Directions for this task → From the entries below, write out exactly the lines between the line holding "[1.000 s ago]" and the line holding "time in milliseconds", inclusive, excluding any pictures.

Collection entries
——————————
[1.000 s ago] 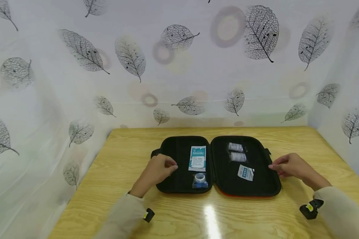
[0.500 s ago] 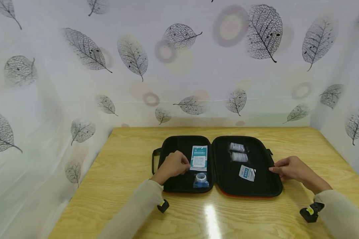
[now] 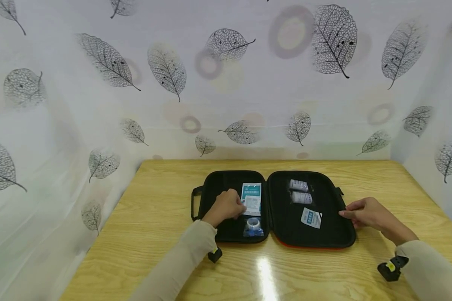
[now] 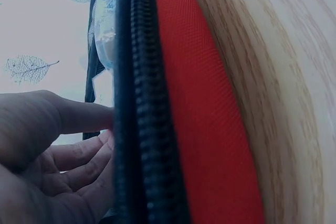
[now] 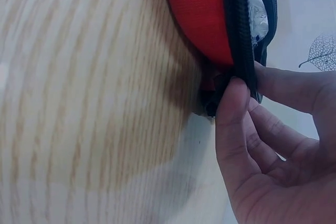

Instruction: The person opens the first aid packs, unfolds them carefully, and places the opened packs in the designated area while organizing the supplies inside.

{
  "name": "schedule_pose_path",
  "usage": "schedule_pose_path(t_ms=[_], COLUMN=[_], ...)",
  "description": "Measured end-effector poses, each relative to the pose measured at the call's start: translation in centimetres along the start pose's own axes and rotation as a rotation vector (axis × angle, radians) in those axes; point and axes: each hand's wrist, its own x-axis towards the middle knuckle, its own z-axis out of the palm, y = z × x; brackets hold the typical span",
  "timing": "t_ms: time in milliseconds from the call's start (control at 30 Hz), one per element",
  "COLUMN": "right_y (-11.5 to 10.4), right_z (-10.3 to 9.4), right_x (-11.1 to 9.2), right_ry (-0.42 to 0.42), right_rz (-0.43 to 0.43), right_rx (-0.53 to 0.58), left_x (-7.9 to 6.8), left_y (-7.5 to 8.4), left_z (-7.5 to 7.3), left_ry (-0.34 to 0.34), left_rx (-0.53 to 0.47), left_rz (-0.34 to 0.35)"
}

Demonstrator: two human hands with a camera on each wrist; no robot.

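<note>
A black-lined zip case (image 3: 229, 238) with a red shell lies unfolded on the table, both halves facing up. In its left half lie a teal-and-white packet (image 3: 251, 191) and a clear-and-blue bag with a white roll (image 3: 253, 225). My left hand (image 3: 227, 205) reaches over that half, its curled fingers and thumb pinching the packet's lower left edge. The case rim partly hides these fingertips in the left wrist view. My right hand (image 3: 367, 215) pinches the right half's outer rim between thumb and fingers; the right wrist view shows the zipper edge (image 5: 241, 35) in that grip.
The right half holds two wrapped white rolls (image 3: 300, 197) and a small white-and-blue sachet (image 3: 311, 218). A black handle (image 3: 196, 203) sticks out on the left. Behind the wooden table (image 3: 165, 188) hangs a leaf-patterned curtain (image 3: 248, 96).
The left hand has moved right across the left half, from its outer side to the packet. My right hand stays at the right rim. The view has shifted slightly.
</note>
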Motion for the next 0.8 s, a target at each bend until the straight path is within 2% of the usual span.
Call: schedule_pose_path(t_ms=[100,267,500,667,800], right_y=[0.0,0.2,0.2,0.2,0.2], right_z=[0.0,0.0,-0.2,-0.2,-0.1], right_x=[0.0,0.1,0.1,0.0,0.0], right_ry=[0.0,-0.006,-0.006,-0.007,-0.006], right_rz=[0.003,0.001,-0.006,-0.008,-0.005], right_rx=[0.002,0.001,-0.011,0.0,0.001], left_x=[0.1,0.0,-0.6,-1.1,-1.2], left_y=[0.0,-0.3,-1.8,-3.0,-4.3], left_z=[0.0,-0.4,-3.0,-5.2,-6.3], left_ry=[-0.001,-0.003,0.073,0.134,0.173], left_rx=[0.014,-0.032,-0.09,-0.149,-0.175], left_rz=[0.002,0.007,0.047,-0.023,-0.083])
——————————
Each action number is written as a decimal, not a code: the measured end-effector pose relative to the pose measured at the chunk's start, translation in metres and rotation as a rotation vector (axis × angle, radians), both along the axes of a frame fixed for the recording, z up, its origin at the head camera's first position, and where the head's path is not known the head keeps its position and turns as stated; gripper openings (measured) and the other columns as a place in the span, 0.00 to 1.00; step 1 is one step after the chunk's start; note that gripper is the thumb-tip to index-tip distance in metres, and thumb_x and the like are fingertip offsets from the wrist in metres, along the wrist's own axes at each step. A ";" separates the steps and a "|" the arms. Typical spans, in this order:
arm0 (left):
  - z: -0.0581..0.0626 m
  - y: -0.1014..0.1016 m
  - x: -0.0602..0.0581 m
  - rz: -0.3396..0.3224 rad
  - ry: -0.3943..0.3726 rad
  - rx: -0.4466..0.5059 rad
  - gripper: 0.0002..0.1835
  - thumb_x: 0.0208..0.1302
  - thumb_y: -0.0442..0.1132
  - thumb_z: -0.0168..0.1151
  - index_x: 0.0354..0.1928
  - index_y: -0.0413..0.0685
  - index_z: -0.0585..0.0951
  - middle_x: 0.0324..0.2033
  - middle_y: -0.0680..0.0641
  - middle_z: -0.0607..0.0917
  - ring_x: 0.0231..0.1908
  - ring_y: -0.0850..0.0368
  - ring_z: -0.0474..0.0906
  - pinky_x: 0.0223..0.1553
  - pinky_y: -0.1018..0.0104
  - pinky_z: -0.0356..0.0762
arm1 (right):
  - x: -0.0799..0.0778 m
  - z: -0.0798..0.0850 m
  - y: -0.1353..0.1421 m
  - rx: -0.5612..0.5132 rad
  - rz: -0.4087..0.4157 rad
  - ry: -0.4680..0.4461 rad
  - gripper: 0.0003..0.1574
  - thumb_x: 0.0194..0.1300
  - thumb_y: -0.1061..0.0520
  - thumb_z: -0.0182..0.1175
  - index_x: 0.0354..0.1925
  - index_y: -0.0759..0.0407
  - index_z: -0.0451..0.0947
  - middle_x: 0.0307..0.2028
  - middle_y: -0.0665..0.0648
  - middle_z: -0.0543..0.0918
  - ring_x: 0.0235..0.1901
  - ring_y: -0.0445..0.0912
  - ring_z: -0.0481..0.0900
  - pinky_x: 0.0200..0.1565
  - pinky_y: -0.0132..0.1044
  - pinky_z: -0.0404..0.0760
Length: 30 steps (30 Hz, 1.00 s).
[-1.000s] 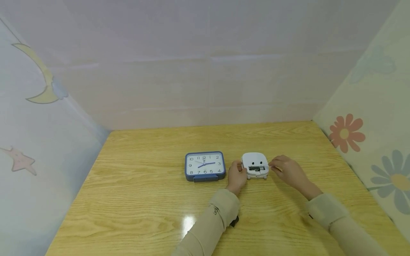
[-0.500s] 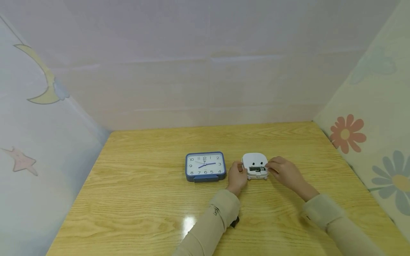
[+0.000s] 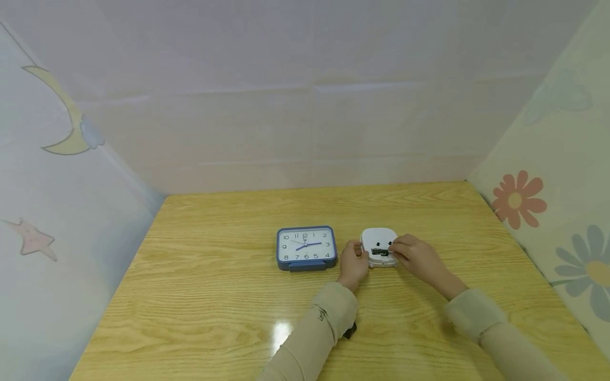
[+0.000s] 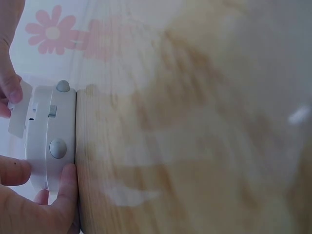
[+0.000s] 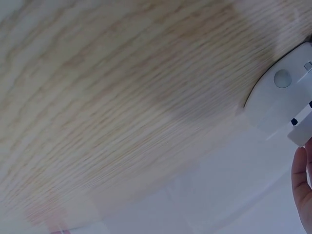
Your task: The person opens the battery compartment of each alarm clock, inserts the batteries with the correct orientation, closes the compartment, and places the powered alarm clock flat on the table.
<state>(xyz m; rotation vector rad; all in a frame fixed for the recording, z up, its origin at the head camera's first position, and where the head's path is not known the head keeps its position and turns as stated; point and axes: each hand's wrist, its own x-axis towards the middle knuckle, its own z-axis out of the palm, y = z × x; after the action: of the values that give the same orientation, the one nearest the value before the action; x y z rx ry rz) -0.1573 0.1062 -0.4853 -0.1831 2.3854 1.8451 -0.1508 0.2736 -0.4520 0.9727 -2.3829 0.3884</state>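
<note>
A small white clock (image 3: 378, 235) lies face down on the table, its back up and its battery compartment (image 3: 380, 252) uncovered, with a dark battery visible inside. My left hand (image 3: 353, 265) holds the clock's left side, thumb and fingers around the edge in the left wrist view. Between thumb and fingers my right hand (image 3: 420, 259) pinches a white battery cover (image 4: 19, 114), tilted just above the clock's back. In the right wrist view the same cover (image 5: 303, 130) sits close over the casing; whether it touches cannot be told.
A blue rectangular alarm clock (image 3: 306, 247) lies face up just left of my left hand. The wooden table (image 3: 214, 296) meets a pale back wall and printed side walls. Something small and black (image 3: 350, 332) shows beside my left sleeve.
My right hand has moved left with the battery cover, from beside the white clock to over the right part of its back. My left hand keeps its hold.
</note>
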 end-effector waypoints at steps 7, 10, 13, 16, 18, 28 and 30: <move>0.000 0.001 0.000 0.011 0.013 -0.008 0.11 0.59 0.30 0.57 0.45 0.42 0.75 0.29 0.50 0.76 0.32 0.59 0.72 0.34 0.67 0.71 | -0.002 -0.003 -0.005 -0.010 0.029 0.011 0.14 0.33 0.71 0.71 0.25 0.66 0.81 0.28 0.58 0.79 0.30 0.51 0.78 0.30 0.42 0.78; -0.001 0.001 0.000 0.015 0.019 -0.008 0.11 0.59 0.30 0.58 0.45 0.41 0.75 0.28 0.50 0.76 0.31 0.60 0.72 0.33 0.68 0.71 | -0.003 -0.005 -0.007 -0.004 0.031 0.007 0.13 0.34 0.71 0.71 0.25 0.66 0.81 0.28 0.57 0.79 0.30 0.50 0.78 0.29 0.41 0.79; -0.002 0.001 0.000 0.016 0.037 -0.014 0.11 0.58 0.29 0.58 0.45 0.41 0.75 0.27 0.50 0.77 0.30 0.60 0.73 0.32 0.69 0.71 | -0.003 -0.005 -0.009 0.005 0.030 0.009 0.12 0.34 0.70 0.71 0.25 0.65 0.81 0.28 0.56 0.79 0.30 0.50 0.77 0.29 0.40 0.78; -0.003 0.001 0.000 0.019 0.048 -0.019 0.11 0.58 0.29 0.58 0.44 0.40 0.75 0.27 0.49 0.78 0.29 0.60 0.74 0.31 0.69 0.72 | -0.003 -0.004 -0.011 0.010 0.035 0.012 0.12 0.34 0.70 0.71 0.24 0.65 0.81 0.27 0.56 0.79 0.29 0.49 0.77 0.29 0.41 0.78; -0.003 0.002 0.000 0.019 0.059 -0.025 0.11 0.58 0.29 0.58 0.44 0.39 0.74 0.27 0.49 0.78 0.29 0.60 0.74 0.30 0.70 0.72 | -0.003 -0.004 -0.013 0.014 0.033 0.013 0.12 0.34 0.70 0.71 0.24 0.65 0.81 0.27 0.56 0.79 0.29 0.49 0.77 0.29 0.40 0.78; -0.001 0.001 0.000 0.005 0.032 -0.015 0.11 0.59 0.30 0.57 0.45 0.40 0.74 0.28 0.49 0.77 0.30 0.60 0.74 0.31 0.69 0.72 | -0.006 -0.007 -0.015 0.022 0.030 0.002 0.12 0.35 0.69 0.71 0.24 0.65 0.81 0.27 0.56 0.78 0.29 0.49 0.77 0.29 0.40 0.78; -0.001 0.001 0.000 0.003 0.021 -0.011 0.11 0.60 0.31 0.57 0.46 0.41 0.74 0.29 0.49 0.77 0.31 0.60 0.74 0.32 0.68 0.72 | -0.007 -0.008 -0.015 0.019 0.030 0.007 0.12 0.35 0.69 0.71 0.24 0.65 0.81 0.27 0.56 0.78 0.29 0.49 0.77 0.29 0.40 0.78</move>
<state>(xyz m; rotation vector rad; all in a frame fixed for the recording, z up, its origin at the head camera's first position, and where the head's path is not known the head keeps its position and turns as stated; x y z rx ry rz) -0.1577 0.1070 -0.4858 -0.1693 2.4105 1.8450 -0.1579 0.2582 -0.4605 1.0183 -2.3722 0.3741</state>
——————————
Written answer →
[1.000 s ago] 
[0.500 s ago] 
[now] 
[now] 
[now] 

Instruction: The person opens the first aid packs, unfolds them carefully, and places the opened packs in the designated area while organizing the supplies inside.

{
  "name": "schedule_pose_path",
  "usage": "schedule_pose_path(t_ms=[_], COLUMN=[_], ...)",
  "description": "Measured end-effector poses, each relative to the pose measured at the call's start: translation in centimetres along the start pose's own axes and rotation as a rotation vector (axis × angle, radians) in those axes; point and axes: each hand's wrist, its own x-axis towards the middle knuckle, its own z-axis out of the palm, y = z × x; brackets hold the typical span",
  "timing": "t_ms: time in milliseconds from the call's start (control at 30 Hz), one per element",

With that, the answer is done.